# [Task prompt]
Each line below is to be repeated exactly; any picture is to be left out.

# [The data]

Segment Open

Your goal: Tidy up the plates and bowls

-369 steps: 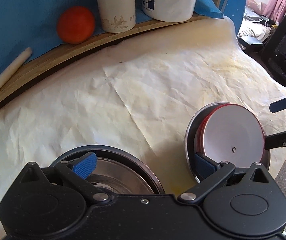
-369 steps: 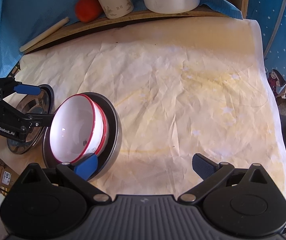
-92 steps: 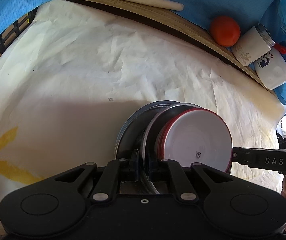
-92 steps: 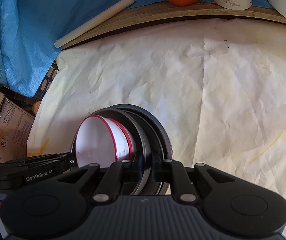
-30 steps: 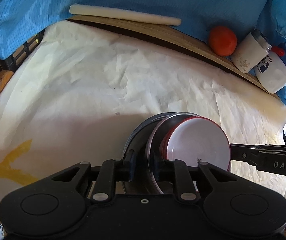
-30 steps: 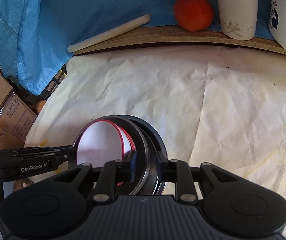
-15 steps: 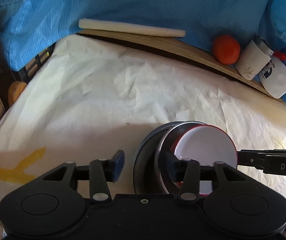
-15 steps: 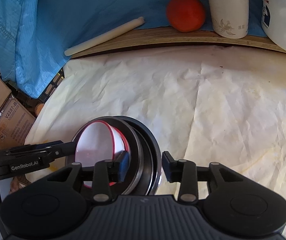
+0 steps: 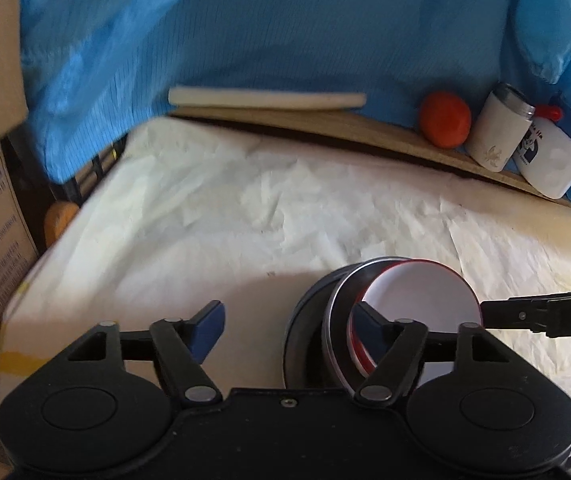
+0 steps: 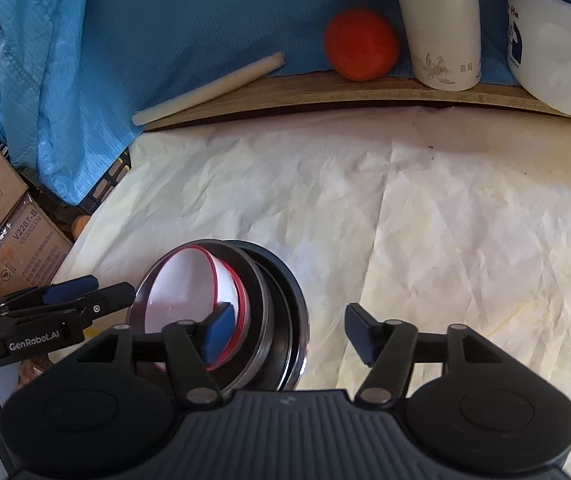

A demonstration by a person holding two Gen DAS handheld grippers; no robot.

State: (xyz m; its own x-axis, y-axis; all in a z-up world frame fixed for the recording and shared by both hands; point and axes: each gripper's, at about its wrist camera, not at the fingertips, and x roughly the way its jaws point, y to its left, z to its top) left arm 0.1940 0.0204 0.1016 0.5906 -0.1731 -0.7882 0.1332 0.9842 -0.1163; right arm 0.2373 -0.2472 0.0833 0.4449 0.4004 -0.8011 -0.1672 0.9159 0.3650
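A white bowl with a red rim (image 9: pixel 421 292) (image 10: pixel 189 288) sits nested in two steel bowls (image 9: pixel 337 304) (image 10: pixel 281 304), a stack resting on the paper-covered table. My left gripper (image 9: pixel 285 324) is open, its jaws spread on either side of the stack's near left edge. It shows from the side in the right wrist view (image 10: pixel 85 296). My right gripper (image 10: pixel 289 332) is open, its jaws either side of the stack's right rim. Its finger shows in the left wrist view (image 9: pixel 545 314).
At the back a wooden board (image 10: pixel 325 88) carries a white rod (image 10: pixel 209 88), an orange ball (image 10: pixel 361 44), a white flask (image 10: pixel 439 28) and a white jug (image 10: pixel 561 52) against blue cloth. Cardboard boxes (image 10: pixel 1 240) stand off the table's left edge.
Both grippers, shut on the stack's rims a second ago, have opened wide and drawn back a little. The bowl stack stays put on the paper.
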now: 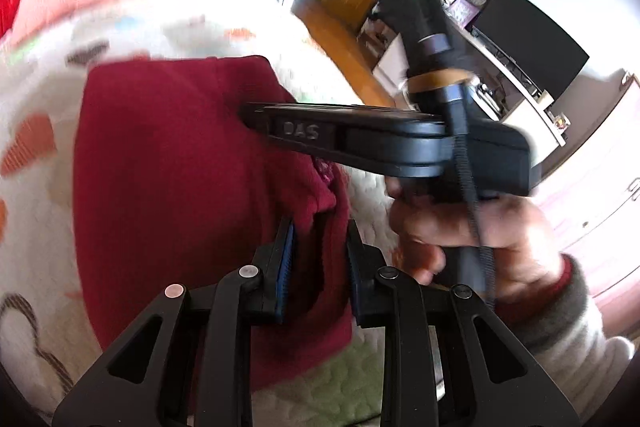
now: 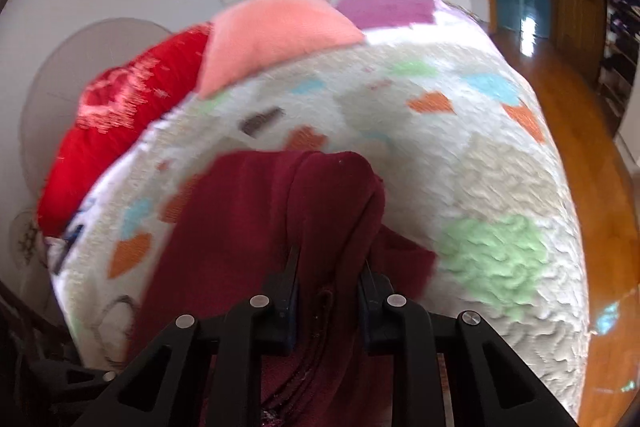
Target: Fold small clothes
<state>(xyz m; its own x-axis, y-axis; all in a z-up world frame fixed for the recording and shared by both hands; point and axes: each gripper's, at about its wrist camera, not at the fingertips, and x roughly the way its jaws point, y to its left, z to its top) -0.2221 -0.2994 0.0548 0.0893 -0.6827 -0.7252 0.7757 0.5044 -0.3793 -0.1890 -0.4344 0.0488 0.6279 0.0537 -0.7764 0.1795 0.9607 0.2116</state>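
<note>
A dark red garment (image 1: 172, 155) hangs over the patterned bed blanket (image 1: 44, 115). My left gripper (image 1: 318, 231) is shut on a bunched edge of it; the blue pads (image 1: 286, 259) press the cloth. My right gripper (image 1: 250, 115) reaches in from the right and pinches the garment's upper right edge. In the right wrist view the right gripper (image 2: 330, 261) is shut on a fold of the dark red garment (image 2: 248, 211), which drapes down toward the camera over the blanket (image 2: 472, 155).
A red pillow (image 2: 120, 123), a pink cushion (image 2: 276, 31) and a purple cloth (image 2: 384, 11) lie at the bed's far end. Wooden floor (image 2: 596, 163) runs along the bed's right side. A TV stand with a dark screen (image 1: 528, 35) stands beyond.
</note>
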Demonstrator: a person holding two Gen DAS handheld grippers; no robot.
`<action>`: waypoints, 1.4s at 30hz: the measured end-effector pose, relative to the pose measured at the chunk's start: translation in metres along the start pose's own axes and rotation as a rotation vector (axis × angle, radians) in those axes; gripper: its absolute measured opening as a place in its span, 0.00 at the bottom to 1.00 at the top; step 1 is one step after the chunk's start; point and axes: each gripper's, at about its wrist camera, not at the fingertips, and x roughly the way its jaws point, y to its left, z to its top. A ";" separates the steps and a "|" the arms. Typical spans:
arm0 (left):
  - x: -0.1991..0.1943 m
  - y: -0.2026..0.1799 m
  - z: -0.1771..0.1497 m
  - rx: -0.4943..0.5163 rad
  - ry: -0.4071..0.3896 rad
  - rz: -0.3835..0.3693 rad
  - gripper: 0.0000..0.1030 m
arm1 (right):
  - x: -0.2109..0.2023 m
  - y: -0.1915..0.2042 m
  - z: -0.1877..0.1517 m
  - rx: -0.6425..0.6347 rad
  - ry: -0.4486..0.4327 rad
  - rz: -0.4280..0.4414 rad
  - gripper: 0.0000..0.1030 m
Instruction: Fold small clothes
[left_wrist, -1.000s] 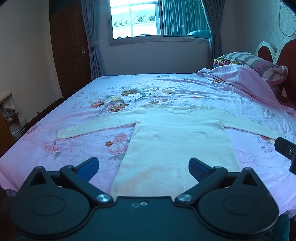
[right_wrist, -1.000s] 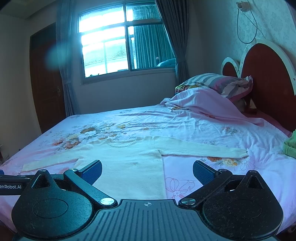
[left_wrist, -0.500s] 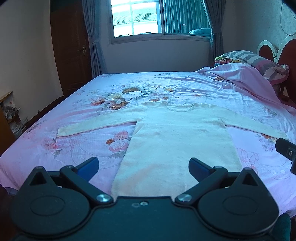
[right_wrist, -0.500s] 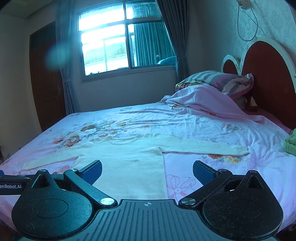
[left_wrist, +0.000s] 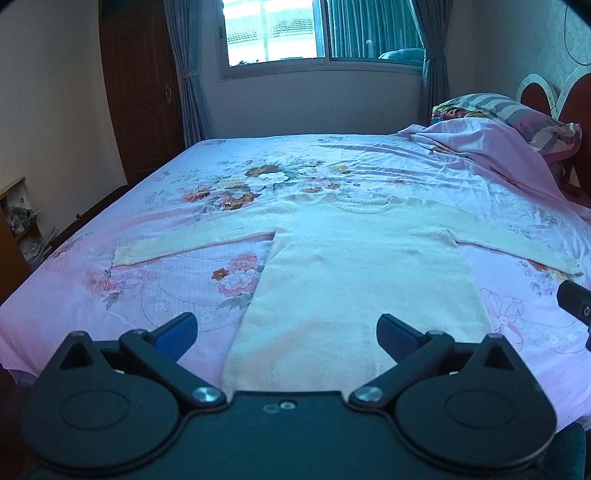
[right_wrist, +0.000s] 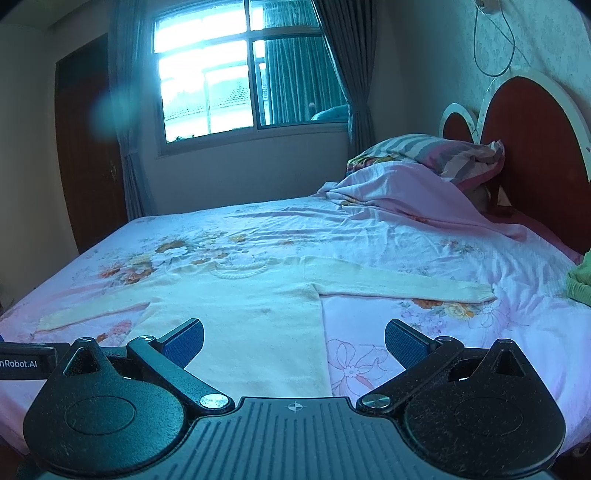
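Observation:
A cream long-sleeved knit sweater (left_wrist: 354, 266) lies flat on the floral bed sheet (left_wrist: 177, 280), both sleeves spread out sideways and the collar pointing away from me. My left gripper (left_wrist: 287, 334) hovers open above the hem, its blue-padded fingers apart and empty. In the right wrist view the same sweater (right_wrist: 240, 314) shows with its right sleeve (right_wrist: 406, 286) stretched toward the headboard side. My right gripper (right_wrist: 294, 341) is open over the hem's right edge, holding nothing. Part of the right gripper's body (left_wrist: 576, 306) peeks in at the left view's right edge.
A bunched pink blanket (right_wrist: 406, 195) and a striped pillow (right_wrist: 436, 151) lie against the red headboard (right_wrist: 528, 147). A green cloth (right_wrist: 580, 284) sits at the bed's right edge. A window (left_wrist: 317, 29), curtains and a dark door (left_wrist: 140, 85) line the far wall.
Both grippers have tilted down and eased slightly closer to the bed, so the sweater sits lower in view. The fingers stay open and the sweater has not moved.

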 end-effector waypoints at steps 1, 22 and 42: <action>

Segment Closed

# [Exercise answer]
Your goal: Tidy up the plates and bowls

-369 steps: 
-369 steps: 
-92 steps: 
-92 steps: 
-30 steps: 
-30 steps: 
-15 steps: 
-15 steps: 
+0 steps: 
+0 steps: 

A demonstration by a person holding two Gen DAS handheld grippers; no robot.

State: (xyz m; its own x-axis, y-axis; all in a z-up world frame fixed for the recording and shared by both hands; point and axes: each gripper's, at about its wrist camera, not at the fingertips, and x roughly the way its jaws point, y to its left, z to its top) left arm 0.1940 0.0204 0.1016 0.5906 -0.1731 -0.7882 0.1332 0.9842 -0.1163; right arm 0.2373 -0.2472 0.0833 0.4449 0.4004 -0.8011 -0.1672 0.9159 0.3650
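A white bowl with a red rim (image 9: pixel 421 292) (image 10: pixel 189 288) sits nested in two steel bowls (image 9: pixel 337 304) (image 10: pixel 281 304), a stack resting on the paper-covered table. My left gripper (image 9: pixel 285 324) is open, its jaws spread on either side of the stack's near left edge. It shows from the side in the right wrist view (image 10: pixel 85 296). My right gripper (image 10: pixel 289 332) is open, its jaws either side of the stack's right rim. Its finger shows in the left wrist view (image 9: pixel 545 314).
At the back a wooden board (image 10: pixel 325 88) carries a white rod (image 10: pixel 209 88), an orange ball (image 10: pixel 361 44), a white flask (image 10: pixel 439 28) and a white jug (image 10: pixel 561 52) against blue cloth. Cardboard boxes (image 10: pixel 1 240) stand off the table's left edge.
Both grippers, shut on the stack's rims a second ago, have opened wide and drawn back a little. The bowl stack stays put on the paper.
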now: 
now: 
Target: Fold small clothes
<state>(xyz m; its own x-axis, y-axis; all in a z-up world frame fixed for the recording and shared by both hands; point and axes: each gripper's, at about its wrist camera, not at the fingertips, and x roughly the way its jaws point, y to its left, z to its top) -0.2221 -0.2994 0.0548 0.0893 -0.6827 -0.7252 0.7757 0.5044 -0.3793 -0.1890 -0.4344 0.0488 0.6279 0.0537 -0.7764 0.1795 0.9607 0.2116</state>
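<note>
A dark red garment (image 1: 172, 155) hangs over the patterned bed blanket (image 1: 44, 115). My left gripper (image 1: 318, 231) is shut on a bunched edge of it; the blue pads (image 1: 286, 259) press the cloth. My right gripper (image 1: 250, 115) reaches in from the right and pinches the garment's upper right edge. In the right wrist view the right gripper (image 2: 330, 261) is shut on a fold of the dark red garment (image 2: 248, 211), which drapes down toward the camera over the blanket (image 2: 472, 155).
A red pillow (image 2: 120, 123), a pink cushion (image 2: 276, 31) and a purple cloth (image 2: 384, 11) lie at the bed's far end. Wooden floor (image 2: 596, 163) runs along the bed's right side. A TV stand with a dark screen (image 1: 528, 35) stands beyond.
</note>
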Demonstrator: a person holding two Gen DAS handheld grippers; no robot.
`<action>`: waypoints, 1.4s at 30hz: the measured end-effector pose, relative to the pose measured at the chunk's start: translation in metres along the start pose's own axes and rotation as a rotation vector (axis × angle, radians) in those axes; gripper: its absolute measured opening as a place in its span, 0.00 at the bottom to 1.00 at the top; step 1 is one step after the chunk's start; point and axes: each gripper's, at about its wrist camera, not at the fingertips, and x roughly the way its jaws point, y to its left, z to its top. A ";" separates the steps and a "|" the arms. Typical spans:
arm0 (left):
  - x: -0.1991..0.1943 m
  - y: -0.2026..0.1799 m
  - z: -0.1771..0.1497 m
  - rx: -0.4943..0.5163 rad
  - ry: -0.4071..0.3896 rad
  - rz: -0.3835..0.3693 rad
  - gripper: 0.0000..0.1030 m
arm1 (right):
  - x: -0.2109..0.2023 m
  - y: -0.1915..0.2042 m
  - z: -0.1877..0.1517 m
  - rx: -0.6425..0.6347 rad
  - ry: -0.4486..0.4327 rad
  - rz: -0.4280..0.4414 rad
  - gripper: 0.0000..0.1030 m
Instruction: Fold small clothes
[left_wrist, -1.000s] 
[right_wrist, -1.000s] 
[left_wrist, -0.500s] 
[right_wrist, -0.500s] 
[left_wrist, +0.000s] 
[right_wrist, +0.000s] 
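Observation:
A cream long-sleeved knit sweater (left_wrist: 354, 266) lies flat on the floral bed sheet (left_wrist: 177, 280), both sleeves spread out sideways and the collar pointing away from me. My left gripper (left_wrist: 287, 334) hovers open above the hem, its blue-padded fingers apart and empty. In the right wrist view the same sweater (right_wrist: 240, 314) shows with its right sleeve (right_wrist: 406, 286) stretched toward the headboard side. My right gripper (right_wrist: 294, 341) is open over the hem's right edge, holding nothing. Part of the right gripper's body (left_wrist: 576, 306) peeks in at the left view's right edge.
A bunched pink blanket (right_wrist: 406, 195) and a striped pillow (right_wrist: 436, 151) lie against the red headboard (right_wrist: 528, 147). A green cloth (right_wrist: 580, 284) sits at the bed's right edge. A window (left_wrist: 317, 29), curtains and a dark door (left_wrist: 140, 85) line the far wall.
Both grippers have tilted down and eased slightly closer to the bed, so the sweater sits lower in view. The fingers stay open and the sweater has not moved.
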
 end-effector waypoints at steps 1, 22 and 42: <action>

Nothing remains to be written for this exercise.